What needs to be done ▸ Collect from the data below each line with "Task".

(Available records begins)

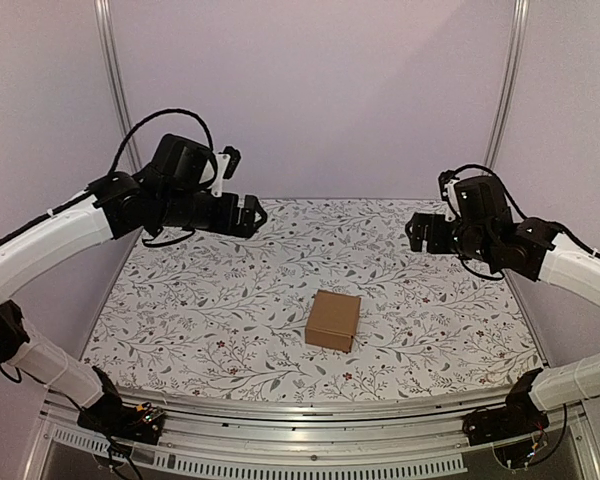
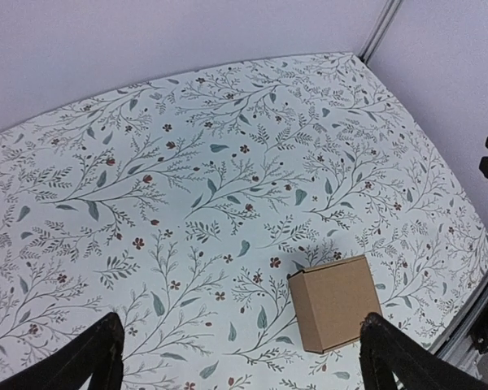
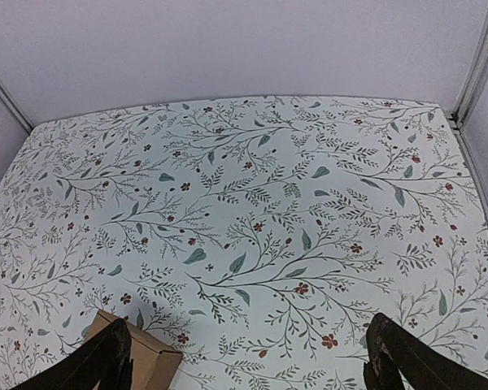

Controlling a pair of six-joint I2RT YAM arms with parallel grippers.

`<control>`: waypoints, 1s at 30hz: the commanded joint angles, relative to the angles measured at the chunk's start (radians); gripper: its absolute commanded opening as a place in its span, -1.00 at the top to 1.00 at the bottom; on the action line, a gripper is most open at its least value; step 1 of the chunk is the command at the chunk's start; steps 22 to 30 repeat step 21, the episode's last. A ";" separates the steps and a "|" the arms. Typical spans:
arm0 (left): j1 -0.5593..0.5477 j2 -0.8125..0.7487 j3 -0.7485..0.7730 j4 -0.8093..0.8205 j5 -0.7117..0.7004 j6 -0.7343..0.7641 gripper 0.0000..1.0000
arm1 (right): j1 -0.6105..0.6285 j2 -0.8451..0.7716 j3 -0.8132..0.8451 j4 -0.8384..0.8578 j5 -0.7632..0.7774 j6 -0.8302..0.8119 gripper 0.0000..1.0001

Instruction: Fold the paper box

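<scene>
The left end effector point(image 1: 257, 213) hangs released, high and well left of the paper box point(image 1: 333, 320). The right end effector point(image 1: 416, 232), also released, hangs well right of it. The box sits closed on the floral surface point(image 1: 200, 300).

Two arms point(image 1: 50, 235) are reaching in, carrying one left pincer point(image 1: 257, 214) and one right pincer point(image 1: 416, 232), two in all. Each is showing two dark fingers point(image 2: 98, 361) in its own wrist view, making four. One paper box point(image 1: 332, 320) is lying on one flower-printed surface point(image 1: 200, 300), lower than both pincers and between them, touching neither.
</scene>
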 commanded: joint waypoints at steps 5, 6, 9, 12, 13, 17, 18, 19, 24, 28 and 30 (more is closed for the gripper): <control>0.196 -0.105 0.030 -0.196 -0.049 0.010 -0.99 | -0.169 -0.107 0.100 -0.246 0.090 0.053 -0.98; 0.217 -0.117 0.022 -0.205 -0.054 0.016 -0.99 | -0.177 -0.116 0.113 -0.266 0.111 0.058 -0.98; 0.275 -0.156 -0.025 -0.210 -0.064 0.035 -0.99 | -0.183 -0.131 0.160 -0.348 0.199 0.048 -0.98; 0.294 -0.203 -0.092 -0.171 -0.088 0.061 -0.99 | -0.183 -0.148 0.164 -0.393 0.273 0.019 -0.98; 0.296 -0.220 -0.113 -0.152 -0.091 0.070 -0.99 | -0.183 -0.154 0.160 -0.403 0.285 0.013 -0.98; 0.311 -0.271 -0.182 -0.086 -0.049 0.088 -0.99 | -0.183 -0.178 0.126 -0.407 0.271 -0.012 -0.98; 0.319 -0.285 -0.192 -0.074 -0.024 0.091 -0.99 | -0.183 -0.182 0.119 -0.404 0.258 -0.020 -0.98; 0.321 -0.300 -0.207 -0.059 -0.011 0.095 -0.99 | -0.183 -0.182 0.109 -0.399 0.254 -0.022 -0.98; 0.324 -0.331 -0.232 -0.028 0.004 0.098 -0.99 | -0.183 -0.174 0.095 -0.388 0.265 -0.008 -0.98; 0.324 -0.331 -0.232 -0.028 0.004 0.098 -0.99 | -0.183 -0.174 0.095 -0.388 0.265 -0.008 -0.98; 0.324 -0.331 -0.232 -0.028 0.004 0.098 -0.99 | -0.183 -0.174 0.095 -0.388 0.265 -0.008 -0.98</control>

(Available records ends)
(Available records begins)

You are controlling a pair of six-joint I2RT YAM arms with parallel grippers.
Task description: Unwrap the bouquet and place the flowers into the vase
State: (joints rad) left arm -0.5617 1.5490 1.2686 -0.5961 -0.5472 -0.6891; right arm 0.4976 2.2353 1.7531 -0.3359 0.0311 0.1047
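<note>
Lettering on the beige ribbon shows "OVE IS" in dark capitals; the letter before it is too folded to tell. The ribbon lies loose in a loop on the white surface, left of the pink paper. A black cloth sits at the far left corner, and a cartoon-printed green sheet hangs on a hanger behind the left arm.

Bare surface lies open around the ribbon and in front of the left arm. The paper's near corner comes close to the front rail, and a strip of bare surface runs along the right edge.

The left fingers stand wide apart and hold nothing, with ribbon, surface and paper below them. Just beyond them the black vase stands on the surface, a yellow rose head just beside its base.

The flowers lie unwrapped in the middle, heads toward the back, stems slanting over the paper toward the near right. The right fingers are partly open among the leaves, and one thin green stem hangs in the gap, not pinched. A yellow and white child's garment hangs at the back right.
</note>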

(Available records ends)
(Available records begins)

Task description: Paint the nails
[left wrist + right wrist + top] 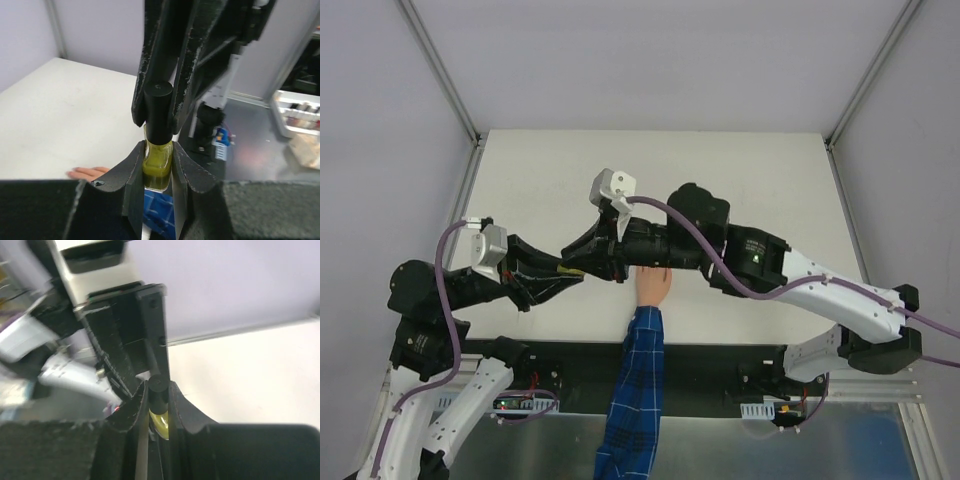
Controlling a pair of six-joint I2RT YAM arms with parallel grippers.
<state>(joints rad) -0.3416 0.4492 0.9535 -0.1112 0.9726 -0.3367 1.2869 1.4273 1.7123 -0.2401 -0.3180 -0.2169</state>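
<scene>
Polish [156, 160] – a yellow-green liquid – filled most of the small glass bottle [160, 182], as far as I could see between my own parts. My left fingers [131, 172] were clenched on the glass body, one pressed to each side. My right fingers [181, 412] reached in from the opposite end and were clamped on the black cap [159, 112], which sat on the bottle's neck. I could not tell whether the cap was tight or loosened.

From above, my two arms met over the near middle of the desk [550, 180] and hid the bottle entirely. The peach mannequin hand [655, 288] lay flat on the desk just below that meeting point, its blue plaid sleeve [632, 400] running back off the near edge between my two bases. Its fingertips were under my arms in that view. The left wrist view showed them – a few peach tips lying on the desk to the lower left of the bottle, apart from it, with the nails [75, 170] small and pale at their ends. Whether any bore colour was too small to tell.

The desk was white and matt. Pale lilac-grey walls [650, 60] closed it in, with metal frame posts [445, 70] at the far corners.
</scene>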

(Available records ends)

Output for this exercise ▸
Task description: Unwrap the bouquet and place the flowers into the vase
Task description: Paint the nails

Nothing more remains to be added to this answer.